__Exercise details__
The response must contain the complete data, printed exactly.

__Available data__
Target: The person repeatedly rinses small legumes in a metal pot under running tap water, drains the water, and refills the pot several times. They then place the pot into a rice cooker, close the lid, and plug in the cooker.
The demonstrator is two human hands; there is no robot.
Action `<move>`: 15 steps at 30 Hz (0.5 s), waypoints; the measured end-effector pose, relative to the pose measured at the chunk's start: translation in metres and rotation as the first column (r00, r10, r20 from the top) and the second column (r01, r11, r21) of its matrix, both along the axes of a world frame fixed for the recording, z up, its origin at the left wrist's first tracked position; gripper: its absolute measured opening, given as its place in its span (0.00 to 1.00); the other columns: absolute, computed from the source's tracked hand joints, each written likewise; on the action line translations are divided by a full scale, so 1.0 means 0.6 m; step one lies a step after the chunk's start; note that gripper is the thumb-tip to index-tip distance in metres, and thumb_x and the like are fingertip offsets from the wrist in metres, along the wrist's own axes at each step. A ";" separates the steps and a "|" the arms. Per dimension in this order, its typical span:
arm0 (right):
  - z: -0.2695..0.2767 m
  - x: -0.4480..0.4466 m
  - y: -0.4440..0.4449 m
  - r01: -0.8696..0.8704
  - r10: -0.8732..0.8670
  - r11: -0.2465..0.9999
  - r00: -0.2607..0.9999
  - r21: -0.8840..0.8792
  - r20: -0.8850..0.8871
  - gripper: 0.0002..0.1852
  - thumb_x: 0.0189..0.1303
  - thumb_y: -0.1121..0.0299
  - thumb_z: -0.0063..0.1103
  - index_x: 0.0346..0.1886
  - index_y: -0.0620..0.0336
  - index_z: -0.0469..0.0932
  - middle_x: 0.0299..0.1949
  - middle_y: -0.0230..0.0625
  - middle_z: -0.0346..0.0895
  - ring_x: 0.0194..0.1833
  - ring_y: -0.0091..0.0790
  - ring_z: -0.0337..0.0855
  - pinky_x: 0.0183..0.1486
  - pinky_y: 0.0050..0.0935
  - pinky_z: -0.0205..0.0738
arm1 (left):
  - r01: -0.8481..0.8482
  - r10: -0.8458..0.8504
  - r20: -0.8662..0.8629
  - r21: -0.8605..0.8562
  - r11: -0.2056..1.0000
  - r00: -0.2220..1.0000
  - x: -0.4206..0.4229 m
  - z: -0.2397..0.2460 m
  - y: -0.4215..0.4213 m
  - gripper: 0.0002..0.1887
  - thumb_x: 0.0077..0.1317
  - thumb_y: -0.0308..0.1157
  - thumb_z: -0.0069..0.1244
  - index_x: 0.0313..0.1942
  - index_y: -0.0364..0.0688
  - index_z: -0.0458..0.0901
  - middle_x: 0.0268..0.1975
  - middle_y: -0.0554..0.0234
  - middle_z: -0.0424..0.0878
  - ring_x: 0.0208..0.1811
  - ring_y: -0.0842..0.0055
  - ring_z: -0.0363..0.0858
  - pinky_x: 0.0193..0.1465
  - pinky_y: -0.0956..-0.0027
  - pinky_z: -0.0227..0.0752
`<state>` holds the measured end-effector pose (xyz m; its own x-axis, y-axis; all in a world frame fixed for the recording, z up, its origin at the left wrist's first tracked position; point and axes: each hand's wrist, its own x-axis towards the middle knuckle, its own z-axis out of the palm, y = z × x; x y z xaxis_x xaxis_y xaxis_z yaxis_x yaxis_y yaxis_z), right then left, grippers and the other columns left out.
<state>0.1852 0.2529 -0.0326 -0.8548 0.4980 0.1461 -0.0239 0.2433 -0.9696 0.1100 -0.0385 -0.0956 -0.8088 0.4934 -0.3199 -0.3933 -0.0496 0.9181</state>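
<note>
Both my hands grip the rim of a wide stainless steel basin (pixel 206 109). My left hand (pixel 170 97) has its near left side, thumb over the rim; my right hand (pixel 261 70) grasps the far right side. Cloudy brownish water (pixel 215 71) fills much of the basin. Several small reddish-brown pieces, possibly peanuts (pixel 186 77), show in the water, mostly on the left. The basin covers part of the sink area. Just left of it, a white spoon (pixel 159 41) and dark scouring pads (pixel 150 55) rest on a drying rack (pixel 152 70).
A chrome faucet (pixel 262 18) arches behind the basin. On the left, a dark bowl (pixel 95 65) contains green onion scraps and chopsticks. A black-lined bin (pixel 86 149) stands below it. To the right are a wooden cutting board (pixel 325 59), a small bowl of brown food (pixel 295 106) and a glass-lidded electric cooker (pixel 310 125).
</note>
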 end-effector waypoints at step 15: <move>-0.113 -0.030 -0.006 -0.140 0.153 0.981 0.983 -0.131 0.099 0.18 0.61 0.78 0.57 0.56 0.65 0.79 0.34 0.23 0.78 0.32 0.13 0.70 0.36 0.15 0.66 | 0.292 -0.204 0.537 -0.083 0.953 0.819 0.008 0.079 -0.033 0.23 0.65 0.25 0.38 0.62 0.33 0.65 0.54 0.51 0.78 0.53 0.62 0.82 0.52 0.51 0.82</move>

__Output of the task__
Target: The person repeatedly rinses small legumes in a metal pot under running tap water, drains the water, and refills the pot several times. They then place the pot into a rice cooker, close the lid, and plug in the cooker.
The demonstrator is two human hands; there is no robot.
Action `<move>`: 15 steps at 30 Hz (0.5 s), waypoints; the measured end-effector pose, relative to the pose measured at the chunk's start: translation in metres and rotation as the first column (r00, r10, r20 from the top) and the second column (r01, r11, r21) of its matrix, both along the axes of a world frame fixed for the recording, z up, its origin at the left wrist's first tracked position; gripper: its absolute measured opening, given as its place in its span (0.00 to 1.00); the other columns: absolute, computed from the source's tracked hand joints, each written likewise; on the action line translations are divided by a full scale, so 1.0 means 0.6 m; step one lies a step after the chunk's start; note that gripper is the thumb-tip to index-tip distance in metres, and thumb_x and the like are fingertip offsets from the wrist in metres, along the wrist's own axes at each step. A ";" separates the steps and a "|" the arms. Per dimension in this order, its typical span:
arm0 (right):
  - z: -0.2695..0.2767 m
  - x: -0.4480..0.4466 m
  - y: -0.4440..0.4449 m
  - r01: -0.8696..0.8704
  - r10: -0.8732..0.8670
  - r11: -0.2465..0.9999
  - r00: -0.2607..0.9999
  - r21: -0.8840..0.8792
  - r20: -0.8850..0.8871
  - gripper: 0.0002..0.1852
  - thumb_x: 0.0189..0.1303
  - thumb_y: -0.1121..0.0299
  - thumb_z: -0.0063..0.1103
  - index_x: 0.0346..0.1886
  - index_y: -0.0620..0.0336
  - index_z: -0.0469..0.0932
  - middle_x: 0.0299..0.1949
  - middle_y: -0.0230..0.0625
  - middle_z: -0.0346..0.0895
  - ring_x: 0.0194..0.1833
  - ring_y: -0.0091..0.0790
  - ring_z: -0.0337..0.0855
  - pinky_x: 0.0183..0.1486
  - pinky_y: 0.0050..0.0935
  - pinky_z: -0.0205..0.0738
arm1 (left):
  - r01: -0.8481..0.8482
  - r10: -0.8458..0.8504
  - r20: -0.8662..0.8629
  - r21: -0.8605..0.8562
  - r11: -0.2056..1.0000
  - r00: -0.2220..1.0000
  - x: -0.4206..0.4229 m
  - z: -0.2397..0.2460 m
  - y: -0.4215..0.4213 m
  - gripper: 0.0002..0.1887
  - thumb_x: 0.0077..0.1317
  - thumb_y: -0.0308..0.1157
  - thumb_z: -0.0069..0.1244
  - index_x: 0.0313..0.1942
  - index_y: -0.0364..0.0688
  - index_z: -0.0458..0.0901
  - middle_x: 0.0268..0.1975
  - middle_y: -0.0554..0.0234
  - middle_z: -0.0424..0.0878
  - ring_x: 0.0208..0.1811
  - ring_y: -0.0842..0.0055
  - ring_z: -0.0363..0.0858
  - pinky_x: 0.0193..0.1465
  - pinky_y: -0.0956..-0.0027
  - pinky_z: -0.0227..0.0752
`<state>` holds the measured end-effector pose (xyz m; its own x-axis, y-axis; all in a world frame fixed for the recording, z up, its origin at the left wrist's first tracked position; point and axes: each hand's wrist, its own x-axis towards the middle knuckle, its own z-axis out of the palm, y = z × x; x y z xaxis_x xaxis_y xaxis_z yaxis_x yaxis_y yaxis_z), right then left, grippers and the other columns left out.
<state>0.1852 0.2529 -0.0326 -0.8548 0.4980 0.1461 -0.0239 0.2433 -0.9696 0.1100 -0.0385 -0.0956 -0.8088 0.4934 -0.3199 -0.3933 -0.0496 0.9181</state>
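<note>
Both my hands grip the rim of a wide stainless steel basin (pixel 206 109). My left hand (pixel 170 97) has its near left side, thumb over the rim; my right hand (pixel 261 70) grasps the far right side. Cloudy brownish water (pixel 215 71) fills much of the basin. Several small reddish-brown pieces, possibly peanuts (pixel 186 77), show in the water, mostly on the left. The basin covers part of the sink area. Just left of it, a white spoon (pixel 159 41) and dark scouring pads (pixel 150 55) rest on a drying rack (pixel 152 70).
A chrome faucet (pixel 262 18) arches behind the basin. On the left, a dark bowl (pixel 95 65) contains green onion scraps and chopsticks. A black-lined bin (pixel 86 149) stands below it. To the right are a wooden cutting board (pixel 325 59), a small bowl of brown food (pixel 295 106) and a glass-lidded electric cooker (pixel 310 125).
</note>
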 end-effector waypoints at step 15: <move>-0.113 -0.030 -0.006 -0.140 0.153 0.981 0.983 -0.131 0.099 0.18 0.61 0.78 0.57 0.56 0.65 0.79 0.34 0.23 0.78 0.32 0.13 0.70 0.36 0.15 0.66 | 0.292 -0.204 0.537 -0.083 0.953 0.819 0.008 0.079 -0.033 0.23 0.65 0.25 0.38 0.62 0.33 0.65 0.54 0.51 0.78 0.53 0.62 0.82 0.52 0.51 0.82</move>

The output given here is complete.